→ **YOUR ASSIGNMENT**: All records are to be restated word for word, with pictures excluded.

→ **DATA SHOWN**:
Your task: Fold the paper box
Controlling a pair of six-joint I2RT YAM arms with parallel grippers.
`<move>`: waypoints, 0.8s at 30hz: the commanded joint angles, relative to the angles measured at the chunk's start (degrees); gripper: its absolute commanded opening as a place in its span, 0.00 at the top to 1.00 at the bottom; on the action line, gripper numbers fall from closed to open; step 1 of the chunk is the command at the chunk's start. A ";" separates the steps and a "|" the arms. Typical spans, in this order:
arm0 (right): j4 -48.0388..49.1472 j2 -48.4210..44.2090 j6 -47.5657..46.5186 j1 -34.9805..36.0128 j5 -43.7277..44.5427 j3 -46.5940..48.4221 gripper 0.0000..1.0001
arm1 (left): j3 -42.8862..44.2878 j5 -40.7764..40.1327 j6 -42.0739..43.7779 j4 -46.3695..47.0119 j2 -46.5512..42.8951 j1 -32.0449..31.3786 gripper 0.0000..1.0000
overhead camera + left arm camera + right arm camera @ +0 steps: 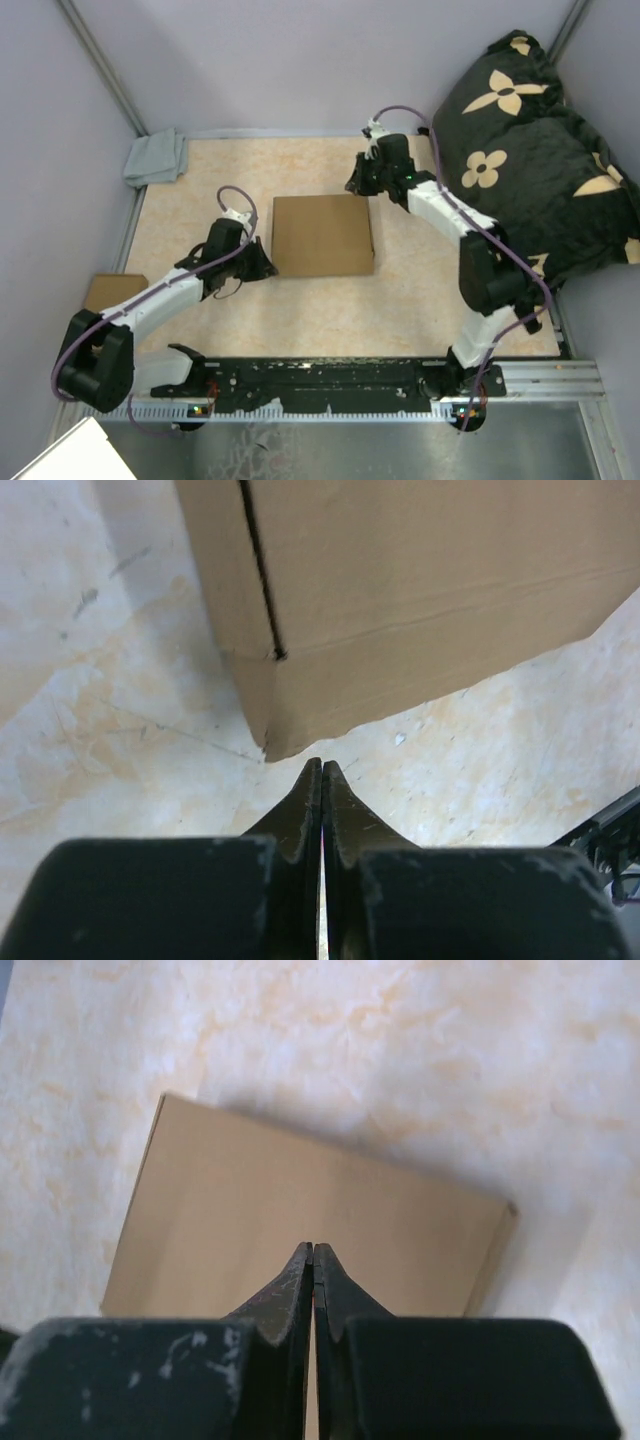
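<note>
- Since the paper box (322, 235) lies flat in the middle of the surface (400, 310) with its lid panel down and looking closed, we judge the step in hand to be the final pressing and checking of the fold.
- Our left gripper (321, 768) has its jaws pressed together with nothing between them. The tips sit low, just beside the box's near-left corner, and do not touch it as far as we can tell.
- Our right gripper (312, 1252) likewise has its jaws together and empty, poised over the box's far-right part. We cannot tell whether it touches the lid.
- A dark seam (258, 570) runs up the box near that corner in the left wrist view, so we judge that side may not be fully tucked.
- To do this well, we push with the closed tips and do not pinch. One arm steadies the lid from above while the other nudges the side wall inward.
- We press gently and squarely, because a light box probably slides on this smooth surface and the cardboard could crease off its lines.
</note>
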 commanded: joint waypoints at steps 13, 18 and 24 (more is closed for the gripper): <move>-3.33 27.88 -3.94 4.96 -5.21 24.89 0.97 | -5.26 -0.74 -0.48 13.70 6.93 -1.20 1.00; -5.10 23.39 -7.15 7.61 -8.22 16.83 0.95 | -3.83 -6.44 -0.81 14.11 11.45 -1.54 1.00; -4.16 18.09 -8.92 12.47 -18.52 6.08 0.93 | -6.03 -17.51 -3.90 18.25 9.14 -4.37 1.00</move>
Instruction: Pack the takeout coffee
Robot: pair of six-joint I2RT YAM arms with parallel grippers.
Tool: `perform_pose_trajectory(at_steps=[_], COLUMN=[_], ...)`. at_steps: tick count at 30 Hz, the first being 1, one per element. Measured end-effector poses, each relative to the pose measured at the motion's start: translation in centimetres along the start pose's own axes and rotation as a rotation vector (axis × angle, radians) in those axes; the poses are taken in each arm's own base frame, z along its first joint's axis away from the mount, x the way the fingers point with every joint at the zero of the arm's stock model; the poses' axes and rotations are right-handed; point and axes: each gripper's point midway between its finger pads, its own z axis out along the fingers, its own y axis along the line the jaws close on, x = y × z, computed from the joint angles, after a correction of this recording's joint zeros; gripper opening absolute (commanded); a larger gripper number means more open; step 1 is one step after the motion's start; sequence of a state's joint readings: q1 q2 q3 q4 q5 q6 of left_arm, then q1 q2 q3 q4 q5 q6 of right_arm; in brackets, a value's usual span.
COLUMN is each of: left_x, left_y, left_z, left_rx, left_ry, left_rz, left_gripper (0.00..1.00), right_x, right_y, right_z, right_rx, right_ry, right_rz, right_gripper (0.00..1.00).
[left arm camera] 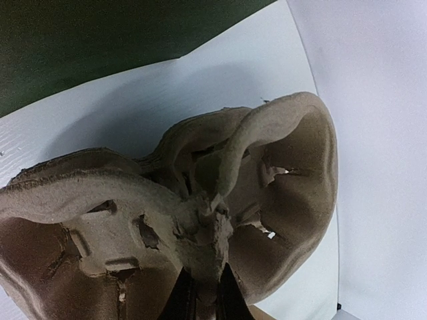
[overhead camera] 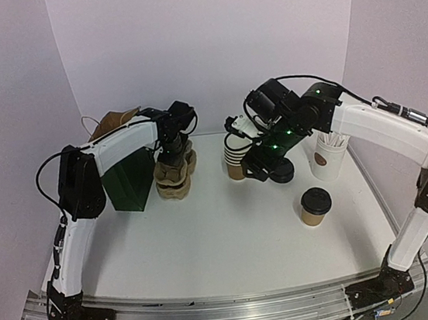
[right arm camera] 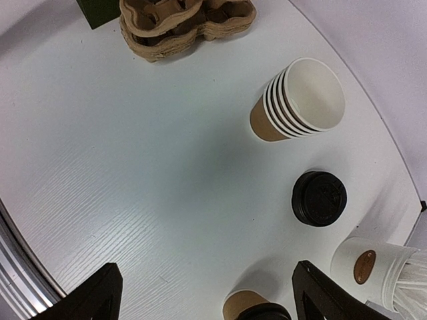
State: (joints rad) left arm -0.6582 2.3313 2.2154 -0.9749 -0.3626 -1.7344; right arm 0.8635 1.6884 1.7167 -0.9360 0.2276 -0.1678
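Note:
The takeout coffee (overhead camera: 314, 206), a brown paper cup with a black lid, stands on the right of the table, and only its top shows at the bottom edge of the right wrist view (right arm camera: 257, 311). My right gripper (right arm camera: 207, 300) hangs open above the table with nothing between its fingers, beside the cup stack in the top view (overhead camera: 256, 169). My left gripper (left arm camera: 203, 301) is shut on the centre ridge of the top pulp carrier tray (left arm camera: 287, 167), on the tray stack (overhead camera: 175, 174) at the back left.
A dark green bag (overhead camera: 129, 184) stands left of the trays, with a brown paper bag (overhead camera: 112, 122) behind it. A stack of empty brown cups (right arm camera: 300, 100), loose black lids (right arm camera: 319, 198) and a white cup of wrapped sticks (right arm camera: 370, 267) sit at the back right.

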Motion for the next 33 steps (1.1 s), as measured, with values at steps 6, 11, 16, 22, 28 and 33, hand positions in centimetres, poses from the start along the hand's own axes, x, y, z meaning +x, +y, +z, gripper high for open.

→ **PROBLEM SOLUTION**:
Your task: Fold the paper box
Controlling a pair of six-joint I2RT YAM arms with parallel grippers.
`<move>`: waypoints, 0.8s at 30hz: the commanded joint angles, relative to the angles measured at the chunk's start (degrees); gripper: its absolute commanded opening as a place in its span, 0.00 at the top to 1.00 at the bottom; on the action line, gripper numbers fall from closed to open; step 1 of the chunk is the command at the chunk's start. A ";" separates the steps and a "|" the arms. Typical spans, in this order:
arm0 (right): j4 -48.0388..49.1472 j2 -48.4210..44.2090 j6 -47.5657..46.5186 j1 -34.9805..36.0128 j5 -43.7277..44.5427 j3 -46.5940..48.4221 gripper 0.0000..1.0001
arm1 (left): j3 -42.8862..44.2878 j5 -40.7764..40.1327 j6 -42.0739..43.7779 j4 -46.3695..47.0119 j2 -46.5512..42.8951 j1 -32.0449..31.3786 gripper 0.0000..1.0000
overhead camera + left arm camera + right arm camera @ +0 steps: 
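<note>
- Since the paper box (322, 235) lies flat in the middle of the surface (400, 310) with its lid panel down and looking closed, we judge the step in hand to be the final pressing and checking of the fold.
- Our left gripper (321, 768) has its jaws pressed together with nothing between them. The tips sit low, just beside the box's near-left corner, and do not touch it as far as we can tell.
- Our right gripper (312, 1252) likewise has its jaws together and empty, poised over the box's far-right part. We cannot tell whether it touches the lid.
- A dark seam (258, 570) runs up the box near that corner in the left wrist view, so we judge that side may not be fully tucked.
- To do this well, we push with the closed tips and do not pinch. One arm steadies the lid from above while the other nudges the side wall inward.
- We press gently and squarely, because a light box probably slides on this smooth surface and the cardboard could crease off its lines.
</note>
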 commanded: joint waypoints at steps 13, 18 and 24 (more is closed for the gripper): <move>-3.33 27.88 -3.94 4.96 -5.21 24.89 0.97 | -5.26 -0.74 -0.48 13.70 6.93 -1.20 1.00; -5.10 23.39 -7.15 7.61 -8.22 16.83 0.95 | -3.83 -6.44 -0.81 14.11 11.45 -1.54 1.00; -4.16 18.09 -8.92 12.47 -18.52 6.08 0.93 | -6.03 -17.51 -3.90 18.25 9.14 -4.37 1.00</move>
Instruction: Pack the takeout coffee
Robot: pair of six-joint I2RT YAM arms with parallel grippers.
Tool: `perform_pose_trajectory(at_steps=[_], COLUMN=[_], ...)`. at_steps: tick count at 30 Hz, the first being 1, one per element. Measured end-effector poses, each relative to the pose measured at the motion's start: translation in centimetres along the start pose's own axes and rotation as a rotation vector (axis × angle, radians) in those axes; the poses are taken in each arm's own base frame, z along its first joint's axis away from the mount, x the way the fingers point with every joint at the zero of the arm's stock model; the poses' axes and rotations are right-handed; point and axes: each gripper's point midway between its finger pads, its own z axis out along the fingers, its own y axis along the line the jaws close on, x = y × z, computed from the joint angles, after a correction of this recording's joint zeros; gripper opening absolute (commanded); a larger gripper number means more open; step 1 is one step after the motion's start; sequence of a state's joint readings: q1 q2 q3 q4 q5 q6 of left_arm, then q1 q2 q3 q4 q5 q6 of right_arm; in brackets, a value's usual span.
COLUMN is each of: left_x, left_y, left_z, left_rx, left_ry, left_rz, left_gripper (0.00..1.00), right_x, right_y, right_z, right_rx, right_ry, right_rz, right_gripper (0.00..1.00).
[left arm camera] 
[overhead camera] 
[right arm camera] 
State: (joints rad) left arm -0.6582 2.3313 2.2154 -0.9749 -0.3626 -1.7344; right arm 0.8635 1.6884 1.7167 -0.9360 0.2276 -0.1678
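Note:
The takeout coffee (overhead camera: 314, 206), a brown paper cup with a black lid, stands on the right of the table, and only its top shows at the bottom edge of the right wrist view (right arm camera: 257, 311). My right gripper (right arm camera: 207, 300) hangs open above the table with nothing between its fingers, beside the cup stack in the top view (overhead camera: 256, 169). My left gripper (left arm camera: 203, 301) is shut on the centre ridge of the top pulp carrier tray (left arm camera: 287, 167), on the tray stack (overhead camera: 175, 174) at the back left.
A dark green bag (overhead camera: 129, 184) stands left of the trays, with a brown paper bag (overhead camera: 112, 122) behind it. A stack of empty brown cups (right arm camera: 300, 100), loose black lids (right arm camera: 319, 198) and a white cup of wrapped sticks (right arm camera: 370, 267) sit at the back right.
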
Motion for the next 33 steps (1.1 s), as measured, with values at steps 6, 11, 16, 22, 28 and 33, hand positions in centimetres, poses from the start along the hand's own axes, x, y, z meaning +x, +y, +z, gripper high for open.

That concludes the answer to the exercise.